In the harness. The checkpoints stop being things you do and become things your system does. Tests gate routine changes. Evals gate behavioral regressions against known failure cases. CI turns both into something the agent cannot talk its way around. Anthropic’s engineering team describes an eval in the most useful way: an automated test for an AI system, where the agent gets an input and grading logic decides whether the behavior was good enough. Stop asking the operator to remember every failure mode in real time; put the known failure modes where the system has to pass through them. A human-approval step guards the one or two actions you genuinely cannot take back, and everything else runs unattended. Some checks move into the agent itself: uncertainty, missing authority, or destructive scope become reasons to pause and ask, not reasons to make a heroic guess.

This is the distinction that makes the Anthropic numbers stop looking paradoxical. The study measures behavior inside Claude Code, not the full harness around it, but the shape is the same. Those operators are not doing less oversight. They have moved it off permission-clicking and onto interruption, redirection, and a few high-leverage gates.

None of this makes the agent safe by magic. It makes the safety claim inspectable. A weak eval is a permission slip with nicer formatting, and the point was never to replace judgment with tests. It is to reserve judgment for the failures the tests cannot see.

I built this out in EdgePlane, the agent orchestration layer I am shipping. Every merge runs through nextest, Clippy with -D warnings, and a cargo audit pass, and the agent cannot talk its way around any of them. In this workflow, the remaining hard gate is the merge to main that triggers the container build and the production deploy. Everything up to that boundary runs unattended, and in practice it is the only gate I have found to be load-bearing so far.

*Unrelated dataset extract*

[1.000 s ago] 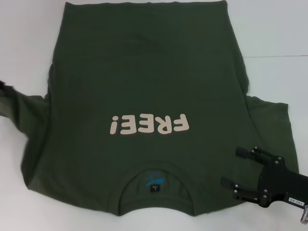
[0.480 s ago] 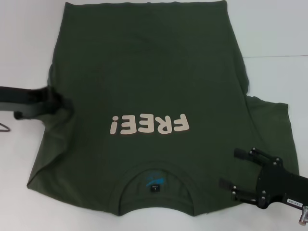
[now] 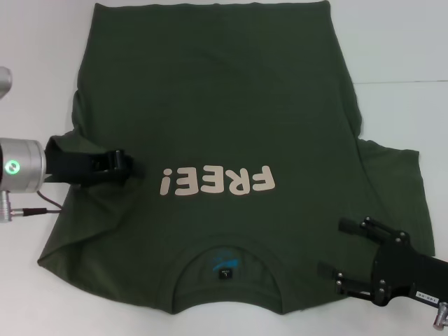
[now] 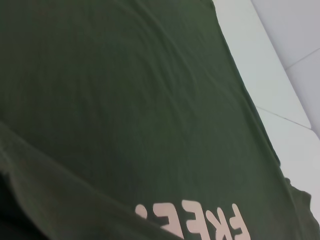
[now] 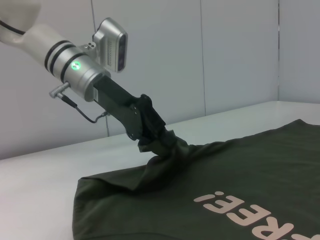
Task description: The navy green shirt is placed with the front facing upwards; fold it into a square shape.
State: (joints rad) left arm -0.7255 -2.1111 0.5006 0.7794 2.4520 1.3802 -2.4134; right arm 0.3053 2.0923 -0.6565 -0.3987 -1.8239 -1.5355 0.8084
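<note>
Navy green shirt (image 3: 217,112) lies front-up on the white tabletop (image 3: 399,42), filling most of the head view, with its long axis running near to far: the ribbed collar (image 3: 225,252) and its small neck label (image 3: 225,269) sit at the near edge, and the hem lies at the far edge. The white "FREE!" print (image 3: 215,182) crosses the chest and reads upside down from the robot's side, so the shirt's top points toward the robot. The right sleeve area (image 3: 395,182) spreads flat out to the right. On the left side the sleeve is drawn inward over the body of the shirt, where the left tool (image 3: 120,162) is clamped on a gathered bunch of cloth; the right wrist view shows the left tool (image 5: 162,137) pinching that bunch and holding it raised off the tabletop, with the fabric sloping down from it to the flat part near the print. The left wrist view shows only the shirt's flat green front and part of the print. The right tool (image 3: 343,255) rests over the near right part of the shirt, beside the collar, with its two fingers spread apart and nothing held between them.
</note>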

The move from the keyboard to the harness is not adding oversight, and it is not removing it. It is relocating it, then deleting what relocation made redundant. The immature workflow approves every file edit and then lets the architecture run wild. The mature one auto-approves routine edits because tests catch the regressions you have taught them to catch, then gates the architecture because nothing else will. Same operator, more trust and more intervention, aimed at different layers.

Which means the skill that separates the clean pipeline from the one drowning in approval prompts is subtraction. Ask it of every checkpoint you keep: is this load-bearing, or is it scar tissue from an incident back before you had the test that would catch it anyway? Many manual gates are scar tissue, rational the day they were added and redundant since the day you wrote the eval. The load-bearing ones sit closer to authority, blast radius, and irreversibility than to syntax.

Do the audit. List every point where you stop and check the agent by hand, and for each one name what would actually break if you deleted it.

Manual checkpoint	Better home	Safe to delete once
Approve every file edit	tests, typecheck, lint	regressions are caught before merge
Read every diff line	focused architectural review	tests cover behavior and blast radius is small
Approve each command	sandbox, allowlist, dry-run	the command is scoped and reversible
Approve publish, send, delete	keep the human gate	never; the action is irreversible or customer-visible

Move the gates that survive into the harness as code, and delete the rest.

The tell that you are getting good at this is not that you watch less. It is that the few times you reach for the keyboard, it matters.